__EXERCISE GOAL__: When you reach the line with "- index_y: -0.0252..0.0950" in the data below, begin printing lines exactly, and stop once the line with "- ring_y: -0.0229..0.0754" has been printed.

__INFORMATION SUPPLIED__:
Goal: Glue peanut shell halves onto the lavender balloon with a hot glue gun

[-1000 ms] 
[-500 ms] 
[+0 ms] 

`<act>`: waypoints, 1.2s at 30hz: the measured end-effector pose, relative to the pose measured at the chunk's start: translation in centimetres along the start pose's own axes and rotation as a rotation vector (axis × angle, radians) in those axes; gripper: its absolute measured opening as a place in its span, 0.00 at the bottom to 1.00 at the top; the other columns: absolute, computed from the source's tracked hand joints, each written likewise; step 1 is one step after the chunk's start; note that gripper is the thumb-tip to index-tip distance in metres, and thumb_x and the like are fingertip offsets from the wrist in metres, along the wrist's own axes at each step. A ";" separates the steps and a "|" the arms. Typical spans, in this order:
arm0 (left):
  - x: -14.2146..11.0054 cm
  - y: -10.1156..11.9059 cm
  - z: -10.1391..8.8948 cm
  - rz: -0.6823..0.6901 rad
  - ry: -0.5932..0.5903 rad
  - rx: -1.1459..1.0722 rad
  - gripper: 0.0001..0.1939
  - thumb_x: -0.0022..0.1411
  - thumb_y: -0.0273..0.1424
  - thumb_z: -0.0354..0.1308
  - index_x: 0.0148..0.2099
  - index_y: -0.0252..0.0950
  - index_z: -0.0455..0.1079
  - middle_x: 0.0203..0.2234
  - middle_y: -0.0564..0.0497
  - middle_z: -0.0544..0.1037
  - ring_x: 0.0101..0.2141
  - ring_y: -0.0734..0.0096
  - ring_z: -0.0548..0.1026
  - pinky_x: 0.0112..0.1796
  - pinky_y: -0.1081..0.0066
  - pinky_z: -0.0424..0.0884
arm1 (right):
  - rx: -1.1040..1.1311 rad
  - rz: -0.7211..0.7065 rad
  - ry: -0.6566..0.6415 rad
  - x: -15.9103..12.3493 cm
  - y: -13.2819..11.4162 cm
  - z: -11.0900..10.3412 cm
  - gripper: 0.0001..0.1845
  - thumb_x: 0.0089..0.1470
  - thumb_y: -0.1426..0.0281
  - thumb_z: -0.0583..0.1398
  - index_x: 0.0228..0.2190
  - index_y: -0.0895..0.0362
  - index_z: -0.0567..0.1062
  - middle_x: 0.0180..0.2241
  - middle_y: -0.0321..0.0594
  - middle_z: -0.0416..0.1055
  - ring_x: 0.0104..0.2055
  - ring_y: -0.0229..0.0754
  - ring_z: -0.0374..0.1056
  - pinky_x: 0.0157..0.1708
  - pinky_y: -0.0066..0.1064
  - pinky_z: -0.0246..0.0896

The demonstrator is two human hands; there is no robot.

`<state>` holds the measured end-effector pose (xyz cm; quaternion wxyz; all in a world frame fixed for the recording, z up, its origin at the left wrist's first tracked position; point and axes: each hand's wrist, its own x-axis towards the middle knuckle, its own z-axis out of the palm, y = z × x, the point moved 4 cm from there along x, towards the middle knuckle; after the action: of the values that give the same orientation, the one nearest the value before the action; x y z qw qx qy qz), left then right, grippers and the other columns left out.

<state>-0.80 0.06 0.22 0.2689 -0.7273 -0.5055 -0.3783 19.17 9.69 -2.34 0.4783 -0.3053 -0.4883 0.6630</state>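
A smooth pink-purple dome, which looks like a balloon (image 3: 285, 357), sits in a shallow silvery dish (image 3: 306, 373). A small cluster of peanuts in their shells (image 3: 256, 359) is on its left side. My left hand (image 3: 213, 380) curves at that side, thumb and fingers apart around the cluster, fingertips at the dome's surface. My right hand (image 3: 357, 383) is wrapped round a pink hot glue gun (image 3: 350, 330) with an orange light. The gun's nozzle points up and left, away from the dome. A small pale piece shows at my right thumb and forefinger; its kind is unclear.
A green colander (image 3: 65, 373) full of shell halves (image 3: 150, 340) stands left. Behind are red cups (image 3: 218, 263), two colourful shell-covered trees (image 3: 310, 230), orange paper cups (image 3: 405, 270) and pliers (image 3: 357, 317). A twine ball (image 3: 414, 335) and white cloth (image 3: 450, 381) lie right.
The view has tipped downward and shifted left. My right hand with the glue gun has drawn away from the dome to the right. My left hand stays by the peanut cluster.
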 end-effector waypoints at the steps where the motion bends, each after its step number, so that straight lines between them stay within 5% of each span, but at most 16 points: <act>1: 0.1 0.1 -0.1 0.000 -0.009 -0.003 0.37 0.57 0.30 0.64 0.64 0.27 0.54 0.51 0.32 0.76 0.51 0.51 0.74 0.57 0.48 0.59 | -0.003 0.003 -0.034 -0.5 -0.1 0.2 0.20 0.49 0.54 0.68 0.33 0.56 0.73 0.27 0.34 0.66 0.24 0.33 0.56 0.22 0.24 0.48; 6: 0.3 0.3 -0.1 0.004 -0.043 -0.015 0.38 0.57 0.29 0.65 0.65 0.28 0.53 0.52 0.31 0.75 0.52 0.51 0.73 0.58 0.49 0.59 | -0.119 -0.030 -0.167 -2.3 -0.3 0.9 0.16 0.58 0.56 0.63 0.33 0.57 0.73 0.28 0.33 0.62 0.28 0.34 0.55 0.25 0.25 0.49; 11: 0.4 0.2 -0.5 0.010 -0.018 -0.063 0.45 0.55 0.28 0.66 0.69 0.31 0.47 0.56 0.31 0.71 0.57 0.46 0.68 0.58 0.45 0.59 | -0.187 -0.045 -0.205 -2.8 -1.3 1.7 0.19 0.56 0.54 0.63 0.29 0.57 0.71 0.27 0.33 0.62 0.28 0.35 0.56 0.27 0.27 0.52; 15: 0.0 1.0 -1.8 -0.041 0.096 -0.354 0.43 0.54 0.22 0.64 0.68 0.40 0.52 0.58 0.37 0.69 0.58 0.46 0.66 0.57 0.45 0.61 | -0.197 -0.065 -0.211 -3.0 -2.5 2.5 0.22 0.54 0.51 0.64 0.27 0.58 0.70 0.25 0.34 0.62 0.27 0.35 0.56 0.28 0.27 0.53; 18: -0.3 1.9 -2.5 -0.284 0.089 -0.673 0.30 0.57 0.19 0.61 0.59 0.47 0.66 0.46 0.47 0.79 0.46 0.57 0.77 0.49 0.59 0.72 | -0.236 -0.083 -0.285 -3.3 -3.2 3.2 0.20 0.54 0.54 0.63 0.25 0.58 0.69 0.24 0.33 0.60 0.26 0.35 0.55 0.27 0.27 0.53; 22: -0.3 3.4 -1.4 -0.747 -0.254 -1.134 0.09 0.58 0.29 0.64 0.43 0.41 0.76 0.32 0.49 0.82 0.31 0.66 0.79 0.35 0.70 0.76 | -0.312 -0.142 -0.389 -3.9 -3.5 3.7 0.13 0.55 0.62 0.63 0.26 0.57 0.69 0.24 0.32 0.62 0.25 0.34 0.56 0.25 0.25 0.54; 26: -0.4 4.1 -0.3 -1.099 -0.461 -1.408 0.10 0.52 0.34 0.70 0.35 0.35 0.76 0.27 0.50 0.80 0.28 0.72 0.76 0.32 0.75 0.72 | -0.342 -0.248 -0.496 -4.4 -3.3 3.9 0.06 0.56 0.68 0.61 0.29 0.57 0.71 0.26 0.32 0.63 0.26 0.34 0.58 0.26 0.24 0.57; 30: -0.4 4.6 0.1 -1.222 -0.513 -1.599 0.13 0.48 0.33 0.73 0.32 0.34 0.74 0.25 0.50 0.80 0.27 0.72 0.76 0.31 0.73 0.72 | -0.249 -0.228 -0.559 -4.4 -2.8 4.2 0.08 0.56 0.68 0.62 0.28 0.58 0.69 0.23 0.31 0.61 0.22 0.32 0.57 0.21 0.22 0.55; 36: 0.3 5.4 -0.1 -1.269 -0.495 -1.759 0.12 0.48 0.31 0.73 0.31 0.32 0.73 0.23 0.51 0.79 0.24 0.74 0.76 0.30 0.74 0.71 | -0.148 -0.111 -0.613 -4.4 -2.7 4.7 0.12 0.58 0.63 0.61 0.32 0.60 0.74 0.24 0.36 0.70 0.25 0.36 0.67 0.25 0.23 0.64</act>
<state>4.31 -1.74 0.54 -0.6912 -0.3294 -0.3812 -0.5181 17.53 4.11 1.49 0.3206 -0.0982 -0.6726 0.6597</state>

__SOLUTION__:
  - index_y: -0.0252..0.0950
  - index_z: -0.0455..0.1079
  - middle_x: 0.0203..0.2234
  - middle_y: -0.0564..0.0497
  - middle_z: -0.0544..0.1037
  - ring_x: 0.0101..0.2141
  - ring_y: -0.0734..0.0096
  - ring_z: -0.0548..0.1026
  - pinky_x: 0.0112..0.1796
  - pinky_y: -0.1081..0.0066
  - pinky_z: -0.0424..0.0884
arm1 (right):
  - rx: -1.1040..1.1311 rad
  - rz: -0.7211..0.7065 rad
  - ry: -0.6566..0.6415 rad
  - x: -15.9103..12.3493 cm
  - y: -13.2819..11.4162 cm
  - z: -11.0900..10.3412 cm
  - gripper: 0.0001..0.1845
  - thumb_x: 0.0089..0.1470
  - thumb_y: -0.1426..0.0281
  - thumb_z: -0.0583..0.1398
  - index_x: 0.0228..0.2190
  - index_y: -0.0895..0.0362
  - index_z: -0.0567..0.1062
  - middle_x: 0.0180..0.2241
  - middle_y: -0.0321..0.0594
  - middle_z: -0.0416..0.1055
  - ring_x: 0.0104..0.2055
  - ring_y: -0.0229..0.0754

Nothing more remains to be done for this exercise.